A woman whose 2014 beating at the hands of a California Highway Patrol officer along the Santa Monica (10) Freeway sparked outrage and lawsuits was taken into custody today in the same area where last year’s encounter took place.
Two CHP officers found Marlene Mardella Pinnock about 2:25 a.m. on the right shoulder of the La Brea Avenue off-ramp to the eastbound 10, near the very spot where she was repeatedly punched after being taken to the ground by a CHP officer on July 1, 2014.
The officers who found her today took her from the freeway to a safer location and, after further evaluation, she was taken to County-USC Medical Center for a psychiatric evaluation and treatment, according to a CHP statement.
Pinnock, who was 51 at the time of the beating, sued the CHP in federal court and received a $1.5 million settlement that included the resignation of Officer Daniel Andrew.
Her lawyer, Caree Harper, who was criticized by a federal judge for taking a 42 percent share of the settlement, said Pinnock suffers from bipolar disorder and didn’t take her medication for months before the run-in with Andrew, who had been on the job for two years.
At the time the settlement was announced, CHP Commissioner Joe Farrow said a large portion of the funds would be placed into a special-needs trust for Pinnock “to provide a mechanism for her long-term care.”
Before the beating video was made public, the CHP said Pinnock was walking barefoot along the freeway shoulder and occasionally in traffic lanes and when she did not respond to orders to stop, Andrew got out of his patrol vehicle and confronted her, at which time she became combative.
Pinnock’s beating was recorded with a cell phone camera by music producer David Diaz, who was driving along the freeway near La Brea Avenue and witnessed the altercation.
Meanwhile, a CHP captain sued the agency and Farrow in Los Angeles Superior Court, claiming he was punished for resisting pressure from his employer to find that Andrew acted improperly during Pinnock’s arrest.
Capt. Gregory Hammond alleged the investigation was taken from him when he resisted management’s orders and that he became the target of an administrative interrogation.
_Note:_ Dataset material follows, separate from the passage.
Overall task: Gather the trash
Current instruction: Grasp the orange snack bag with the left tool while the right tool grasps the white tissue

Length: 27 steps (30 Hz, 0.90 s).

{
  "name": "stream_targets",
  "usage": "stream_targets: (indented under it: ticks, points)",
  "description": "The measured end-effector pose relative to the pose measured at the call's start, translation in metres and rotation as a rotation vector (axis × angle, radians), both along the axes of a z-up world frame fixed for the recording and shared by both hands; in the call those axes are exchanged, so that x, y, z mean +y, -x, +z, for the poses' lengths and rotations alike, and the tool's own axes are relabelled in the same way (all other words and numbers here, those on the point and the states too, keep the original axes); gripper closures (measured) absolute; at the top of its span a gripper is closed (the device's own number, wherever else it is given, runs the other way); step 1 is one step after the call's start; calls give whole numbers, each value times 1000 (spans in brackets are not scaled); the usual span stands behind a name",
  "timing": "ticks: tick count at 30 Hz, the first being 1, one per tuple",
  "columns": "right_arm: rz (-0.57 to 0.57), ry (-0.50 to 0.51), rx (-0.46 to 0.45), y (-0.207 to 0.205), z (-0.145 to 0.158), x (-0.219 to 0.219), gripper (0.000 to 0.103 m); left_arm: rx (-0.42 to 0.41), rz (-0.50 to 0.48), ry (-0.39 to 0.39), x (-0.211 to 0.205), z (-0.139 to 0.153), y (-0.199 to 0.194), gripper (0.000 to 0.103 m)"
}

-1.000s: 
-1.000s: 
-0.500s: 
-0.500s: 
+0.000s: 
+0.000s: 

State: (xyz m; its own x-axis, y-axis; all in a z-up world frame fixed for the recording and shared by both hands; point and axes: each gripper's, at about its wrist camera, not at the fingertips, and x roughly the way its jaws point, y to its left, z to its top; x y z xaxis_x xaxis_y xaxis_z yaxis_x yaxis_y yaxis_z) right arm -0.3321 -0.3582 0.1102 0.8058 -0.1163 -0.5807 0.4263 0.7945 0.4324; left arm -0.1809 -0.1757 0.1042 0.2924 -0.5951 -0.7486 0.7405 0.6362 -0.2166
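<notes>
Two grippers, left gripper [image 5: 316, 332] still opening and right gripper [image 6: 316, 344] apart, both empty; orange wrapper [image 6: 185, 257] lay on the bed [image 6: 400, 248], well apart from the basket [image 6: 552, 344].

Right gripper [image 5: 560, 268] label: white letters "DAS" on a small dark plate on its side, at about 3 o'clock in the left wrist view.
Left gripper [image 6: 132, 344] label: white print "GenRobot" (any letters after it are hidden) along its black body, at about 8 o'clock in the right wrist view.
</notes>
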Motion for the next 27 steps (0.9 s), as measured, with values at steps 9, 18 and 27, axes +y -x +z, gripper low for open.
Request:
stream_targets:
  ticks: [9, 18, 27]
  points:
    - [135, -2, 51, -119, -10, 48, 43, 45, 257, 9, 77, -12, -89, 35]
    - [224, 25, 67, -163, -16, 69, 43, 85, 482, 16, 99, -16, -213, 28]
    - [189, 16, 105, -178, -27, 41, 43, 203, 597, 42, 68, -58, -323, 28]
He claimed he was ordered to attend a meeting shortly after the beating and told by CHP chiefs that there was “tremendous pressure” coming from Washington, D.C., and Gov. Jerry Brown’s office “to get this matter resolved favorably.”
The captain claimed he was told, “We want you with us on this and we hope you know what you have to do,” and that he responded by telling his bosses he could not support firing Andrew unless the facts warranted his dismissal.
Hammond, who claimed he was denied promotions and suffered damage to his reputation, went on stress leave in August 2014 and returned to duty in November, according to his lawsuit.